FIG. 6 illustrates an alternative form of circuitry which can be included in digital selector 12 to provide a coded readout, in this case an 8-4-2-1 binary code. FIG. 6 illustrates a single decade 172a ofa digital selector 12a; however, it should be understood that any selected number of additional decades may be ganged therebelow. A paralleling lead 280 designates generally that all leads to the digital contacts of each decade unit are connected in parallel. A convention form of diode array 282 is connected to encode the 10 decade outputs to a binary code on four leads, lead 284, lead 286, lead 288 and lead 290. The diode array 282 limits energization of one or more of the leads 284 through 290 in accordance with a conventional binary code.

Output from the encoding type of digital selector 12a via leads 284 through 290 is compatible for input to most computer systems, and such output is readily convertible for input to diverse other forms of computer, totalizers, billing apparatus, etc. The remote register readout system 10 enables the reading of remote meters, counters, registers, etc. from central offices and/or locations where the information is actually to be stored or used. It should be understood that the system can be employed to read any meter, register, etc. which reads out in numbers that can be made to respond through the digital system. Typical uses of the remote register readout system 10 would be for installation in reading pressure differential meters, flow meters, temperature gauges, pressure gauges, counters, cash registers, and

various other forms of registering and accounting apparatus.

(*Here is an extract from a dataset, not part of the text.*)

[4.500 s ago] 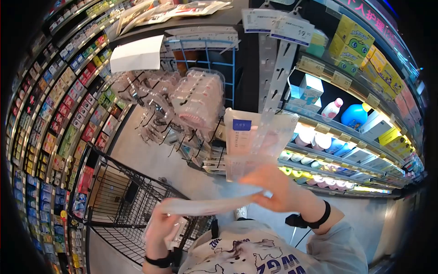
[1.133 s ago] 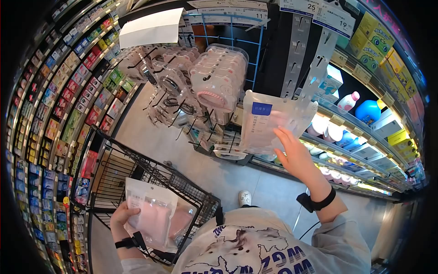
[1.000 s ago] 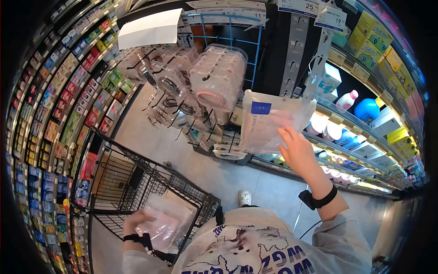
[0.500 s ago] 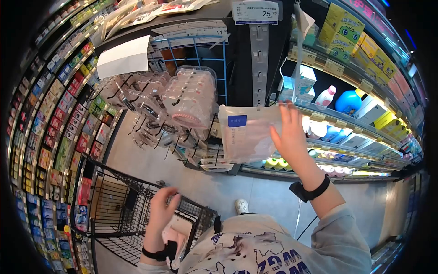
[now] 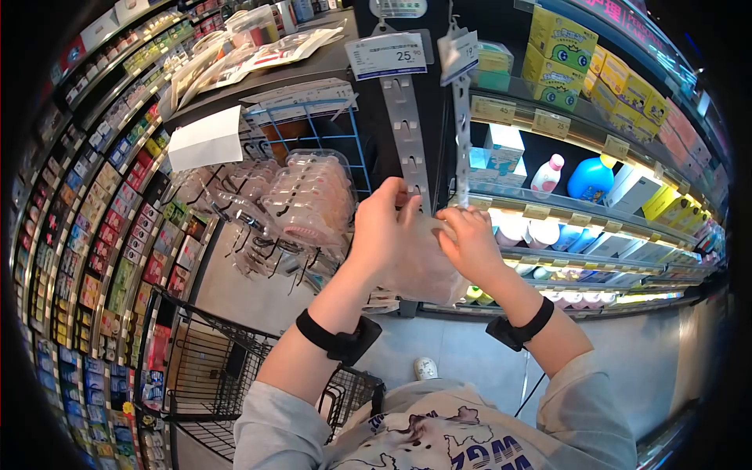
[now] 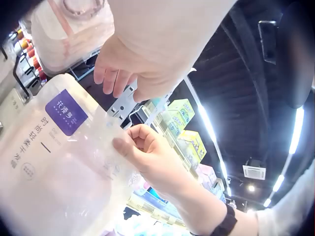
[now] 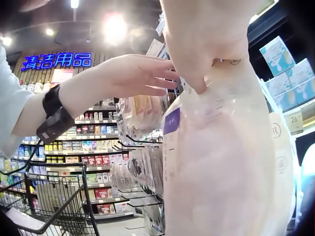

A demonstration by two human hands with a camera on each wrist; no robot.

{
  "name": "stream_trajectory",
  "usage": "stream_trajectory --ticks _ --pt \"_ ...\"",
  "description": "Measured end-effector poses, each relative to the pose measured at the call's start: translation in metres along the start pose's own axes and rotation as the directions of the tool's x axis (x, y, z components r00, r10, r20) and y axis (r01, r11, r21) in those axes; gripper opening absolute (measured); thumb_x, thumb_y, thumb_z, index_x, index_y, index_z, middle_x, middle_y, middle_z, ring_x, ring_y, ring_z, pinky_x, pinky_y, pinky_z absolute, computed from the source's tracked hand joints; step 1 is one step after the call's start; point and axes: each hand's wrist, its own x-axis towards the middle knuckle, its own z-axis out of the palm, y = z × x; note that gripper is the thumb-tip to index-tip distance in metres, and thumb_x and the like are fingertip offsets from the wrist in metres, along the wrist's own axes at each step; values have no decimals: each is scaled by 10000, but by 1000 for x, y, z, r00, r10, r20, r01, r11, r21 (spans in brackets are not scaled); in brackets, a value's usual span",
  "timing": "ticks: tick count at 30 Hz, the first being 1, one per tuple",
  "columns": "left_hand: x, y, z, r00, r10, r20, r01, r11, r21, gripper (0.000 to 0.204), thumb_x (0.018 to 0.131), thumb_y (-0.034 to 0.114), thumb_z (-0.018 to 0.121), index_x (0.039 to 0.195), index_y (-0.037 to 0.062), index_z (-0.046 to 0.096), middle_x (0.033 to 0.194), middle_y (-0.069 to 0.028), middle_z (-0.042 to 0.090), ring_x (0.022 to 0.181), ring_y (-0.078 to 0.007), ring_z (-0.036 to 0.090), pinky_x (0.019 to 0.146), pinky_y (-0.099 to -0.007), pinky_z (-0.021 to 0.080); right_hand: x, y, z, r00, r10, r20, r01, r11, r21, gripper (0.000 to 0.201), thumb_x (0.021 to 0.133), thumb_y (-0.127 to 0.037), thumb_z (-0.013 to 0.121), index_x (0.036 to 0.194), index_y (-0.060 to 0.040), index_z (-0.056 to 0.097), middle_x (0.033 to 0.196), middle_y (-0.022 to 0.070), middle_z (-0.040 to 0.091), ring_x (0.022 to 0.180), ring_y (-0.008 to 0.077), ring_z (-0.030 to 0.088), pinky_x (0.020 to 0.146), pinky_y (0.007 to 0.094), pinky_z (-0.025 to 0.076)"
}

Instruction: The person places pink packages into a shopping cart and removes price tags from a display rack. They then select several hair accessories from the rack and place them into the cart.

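A translucent pouch (image 5: 427, 274) with pale pink contents hangs in front of me at the plastic hanging strip (image 5: 403, 129). Its purple label and printed characters face the left wrist camera. My right hand (image 5: 472, 249) pinches the pouch's upper edge between thumb and fingers, seen also as the right hand (image 6: 155, 155) in the left wrist view. My left hand (image 5: 381, 227) is raised beside the pouch's top, fingers loosely extended toward the strip; the right wrist view shows this left hand (image 7: 140, 73) holding nothing. A second pouch (image 7: 280, 152) shows behind the first in that view.
A black wire shopping cart (image 5: 207, 376) stands at my lower left. Clear pink-white packages (image 5: 309, 192) hang on hooks left of the pouch. Lit shelves with a blue bottle (image 5: 591, 180) and yellow boxes (image 5: 560, 59) lie right. Price tags (image 5: 389, 55) hang above.
A pouch held in my left hand went down into the cart. That hand then rose to the strip. My right hand, earlier spread against the hanging pouch, now pinches its top edge.
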Motion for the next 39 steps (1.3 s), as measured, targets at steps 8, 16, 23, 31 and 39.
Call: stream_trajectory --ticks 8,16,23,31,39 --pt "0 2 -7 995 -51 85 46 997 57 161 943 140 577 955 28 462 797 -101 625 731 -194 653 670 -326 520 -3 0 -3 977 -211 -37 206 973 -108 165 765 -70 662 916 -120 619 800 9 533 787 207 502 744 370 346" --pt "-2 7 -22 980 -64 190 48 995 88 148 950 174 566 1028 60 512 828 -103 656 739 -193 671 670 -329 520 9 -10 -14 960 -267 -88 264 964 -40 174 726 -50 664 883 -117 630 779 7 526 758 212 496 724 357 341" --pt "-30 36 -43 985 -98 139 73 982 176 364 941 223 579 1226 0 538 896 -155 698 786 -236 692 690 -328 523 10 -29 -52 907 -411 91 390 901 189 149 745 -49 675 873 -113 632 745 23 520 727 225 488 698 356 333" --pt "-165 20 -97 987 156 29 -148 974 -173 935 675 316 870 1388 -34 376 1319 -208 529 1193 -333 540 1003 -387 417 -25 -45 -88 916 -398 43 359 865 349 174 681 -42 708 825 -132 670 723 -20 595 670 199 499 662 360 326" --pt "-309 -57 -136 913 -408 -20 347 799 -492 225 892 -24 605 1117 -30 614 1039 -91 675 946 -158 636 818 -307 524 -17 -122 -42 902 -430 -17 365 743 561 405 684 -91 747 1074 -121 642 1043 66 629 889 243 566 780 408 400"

FIGS. 7A and 7B illustrate an alternative form of contacting structure which can be employed in individual decade units of digital selectors 12. A single decade unit 300 would consist of an odometer counter wheel 302 having a brush structure 304 secured thereon at an appropriate digital position and contacting the innersurface of a digital contact ring 306. The brush structure 304 consists of a brush holder 308 and brush 310 urged by spring 312 outward into firm contact with contact ring 306. A suitable form of contact 314 is connected from brush 310 to a common connection, e.g. the counter shaft 316. The contact ring 306, as shown in FIG. 7B, may be formed from an insulated material 318 carrying a pattern of conductive inlays 320, ten such inlays 320 being disposed in equi-spaced relationship around ring 306. A common inlay 322 is disposed entirely around one side of ring 306 spaced from each of the digital inlays 320 such that brush 310 causes periodic shorting of each digital inlay 320 to common inlay 322 as it revolves therearound. An output 324 provides a common connection from common inlay 322 while a plurality of leads 326 are connected one each to a respective digital inlay 320.

FIGS. 8A, 8B and 8C illustrate still another alternative form of decade unit 330 which is suitable for employ in such as digital selector 12. This is a capacitive type of device and requires that a metal plate or suitable dielectric variant 332 be secured at an appropriate point about digital counter wheel 334, a common capacitive wafer 336 and a digit capacitive wafer 338 are disposed on each side of counterwheel 334 so that rotation thereof will carry plate 332 around the circumference of wafers 336 and 338 in capacitive relationship. The common capacitor wafer 336 includes a circular array of conductive cladding 340 continuously therearound. The digit capacitive wafer 338 carries 10 equal segments of conductive cladding 342. A plurality of leads 334 connected to each of the digital conductive segments 342 convey capacitive changes in accordance with positioning of plate 332 around its circumference.

There are various forms of circuitry which may be utilized to respond to the capacitive type of decade unit 330 of FIG. 8. Thus, an input indicating a change of capacity could be applied in the position as shown in dash lines in FIG. 9. The decade unit 330 would be connected through a resistor 350 to ground and a predetermined reference voltage would be applied at input 352. The other side of decade unit 330 would then be applied through a limiting resistor 354 to the base of an npn-type transistor 356. Base bias is provided from B plus through a resistor 358 and the collector of transistor 356 is biased through a load resistor 360 to a collector voltage input 362. The variation in capacity through decade unit 330 causes proportional variation of conduction from ground through transistor 356.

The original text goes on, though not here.